_REQUIRED ACTION_
Every line below from the one containing "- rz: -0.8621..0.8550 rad" through the one containing "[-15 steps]" must be transcribed exactly. Omit all lines outside that stretch.

_SUPPLIED MATERIAL_
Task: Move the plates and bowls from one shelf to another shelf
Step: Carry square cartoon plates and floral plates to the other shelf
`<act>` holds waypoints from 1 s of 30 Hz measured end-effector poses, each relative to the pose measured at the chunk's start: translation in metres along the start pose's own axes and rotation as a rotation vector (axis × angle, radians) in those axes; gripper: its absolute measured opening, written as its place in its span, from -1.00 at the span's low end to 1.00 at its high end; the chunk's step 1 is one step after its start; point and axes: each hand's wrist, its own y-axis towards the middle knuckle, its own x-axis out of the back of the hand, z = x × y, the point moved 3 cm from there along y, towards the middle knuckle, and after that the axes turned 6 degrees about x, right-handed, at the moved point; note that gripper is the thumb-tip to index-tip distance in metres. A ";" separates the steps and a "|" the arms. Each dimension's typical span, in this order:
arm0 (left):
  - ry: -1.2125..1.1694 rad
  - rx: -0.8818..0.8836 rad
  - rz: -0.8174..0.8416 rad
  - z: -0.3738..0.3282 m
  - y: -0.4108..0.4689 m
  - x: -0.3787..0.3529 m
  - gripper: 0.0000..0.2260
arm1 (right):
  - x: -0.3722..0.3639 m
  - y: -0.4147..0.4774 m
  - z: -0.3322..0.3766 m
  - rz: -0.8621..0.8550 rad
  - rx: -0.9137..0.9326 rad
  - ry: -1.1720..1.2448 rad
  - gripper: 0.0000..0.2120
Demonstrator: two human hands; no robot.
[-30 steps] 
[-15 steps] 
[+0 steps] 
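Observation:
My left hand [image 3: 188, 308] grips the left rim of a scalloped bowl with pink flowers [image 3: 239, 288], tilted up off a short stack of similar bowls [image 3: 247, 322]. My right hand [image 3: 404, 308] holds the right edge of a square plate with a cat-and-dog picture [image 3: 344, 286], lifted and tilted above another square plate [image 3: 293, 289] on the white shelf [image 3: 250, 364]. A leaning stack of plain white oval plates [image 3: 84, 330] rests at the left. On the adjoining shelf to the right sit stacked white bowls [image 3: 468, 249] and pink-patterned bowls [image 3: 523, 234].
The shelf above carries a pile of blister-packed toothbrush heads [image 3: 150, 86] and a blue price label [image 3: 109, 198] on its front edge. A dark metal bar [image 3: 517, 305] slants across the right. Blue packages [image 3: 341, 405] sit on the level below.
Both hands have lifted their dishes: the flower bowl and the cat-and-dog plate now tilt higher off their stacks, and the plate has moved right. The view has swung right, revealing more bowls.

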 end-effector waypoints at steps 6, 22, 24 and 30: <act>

_RESPONSE_
  - rz: -0.8621..0.8550 rad
  - rx: -0.9137..0.9326 rad
  - ry: -1.1720..1.2448 rad
  - gripper: 0.0000..0.2120
Demonstrator: two human hands; no robot.
[-30 steps] 
[-15 steps] 

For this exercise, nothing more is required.